(Task to carry out) Where a line below holds the string "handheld", that line goes into the answer.

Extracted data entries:
== Segment start ==

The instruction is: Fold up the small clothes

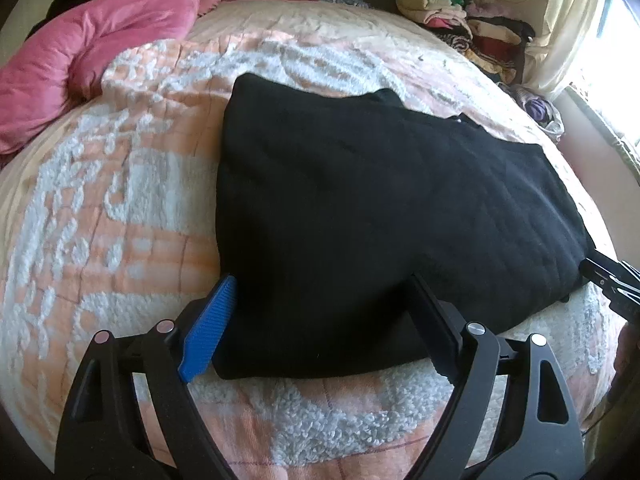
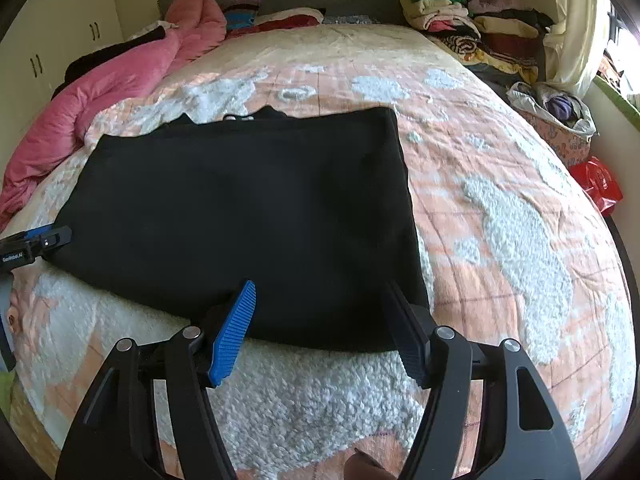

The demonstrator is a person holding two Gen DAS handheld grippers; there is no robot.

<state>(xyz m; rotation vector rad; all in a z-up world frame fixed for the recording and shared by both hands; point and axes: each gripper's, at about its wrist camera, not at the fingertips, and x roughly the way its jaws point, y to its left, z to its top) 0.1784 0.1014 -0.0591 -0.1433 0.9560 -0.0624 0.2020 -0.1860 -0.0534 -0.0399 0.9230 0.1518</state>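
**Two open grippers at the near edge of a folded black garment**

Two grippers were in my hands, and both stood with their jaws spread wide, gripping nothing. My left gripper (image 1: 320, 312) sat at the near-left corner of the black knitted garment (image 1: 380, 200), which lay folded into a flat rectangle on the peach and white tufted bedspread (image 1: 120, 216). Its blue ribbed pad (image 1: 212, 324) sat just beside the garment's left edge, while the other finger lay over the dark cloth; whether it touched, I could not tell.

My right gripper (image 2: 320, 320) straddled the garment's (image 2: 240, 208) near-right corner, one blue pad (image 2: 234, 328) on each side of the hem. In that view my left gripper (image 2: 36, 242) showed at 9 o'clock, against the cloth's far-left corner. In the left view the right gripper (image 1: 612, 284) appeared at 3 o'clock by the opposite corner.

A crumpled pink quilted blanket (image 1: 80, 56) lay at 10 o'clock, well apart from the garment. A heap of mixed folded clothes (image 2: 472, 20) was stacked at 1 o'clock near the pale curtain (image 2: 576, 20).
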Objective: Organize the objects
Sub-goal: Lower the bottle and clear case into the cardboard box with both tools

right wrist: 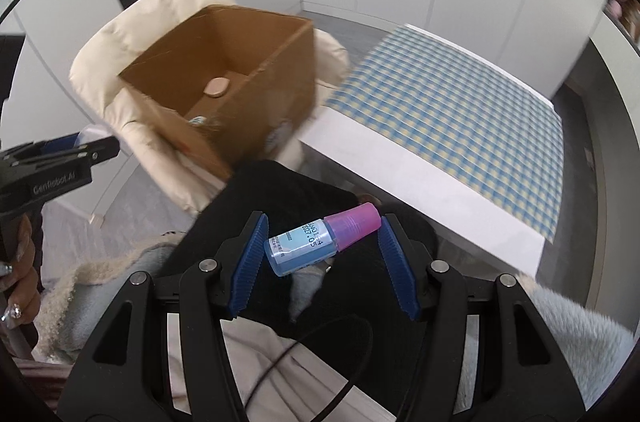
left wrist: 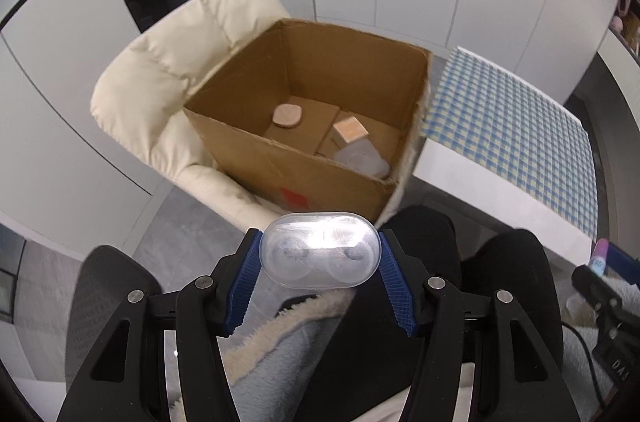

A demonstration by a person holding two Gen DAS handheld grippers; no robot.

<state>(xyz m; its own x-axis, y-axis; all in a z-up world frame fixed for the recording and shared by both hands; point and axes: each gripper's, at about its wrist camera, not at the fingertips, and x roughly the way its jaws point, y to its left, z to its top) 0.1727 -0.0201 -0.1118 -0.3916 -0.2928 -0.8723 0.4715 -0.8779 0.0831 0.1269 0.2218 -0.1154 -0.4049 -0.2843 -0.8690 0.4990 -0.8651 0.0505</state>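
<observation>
Left tool (left wrist: 319,256) clamped on a clear oval case (left wrist: 319,249), long axis straight across the pads. Right tool (right wrist: 322,240) gripping a small blue bottle (right wrist: 316,242) with pink cap, also lying crosswise, cap toward the right pad. Cardboard box (left wrist: 304,178) dead ahead and below on the cream armchair (left wrist: 168,70), mouth open, already holding a round wooden piece (left wrist: 287,115), a wooden block (left wrist: 351,130) and a clear lid-like item. Left tool looking nearer the box; right one off to the side by the checked counter (right wrist: 460,110). In the way: near box wall, knees below.
</observation>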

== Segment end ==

(Response box)
The demonstrator is a person holding two Gen DAS handheld grippers; there is no robot.
A demonstration by a person holding two Gen DAS handheld grippers; no robot.

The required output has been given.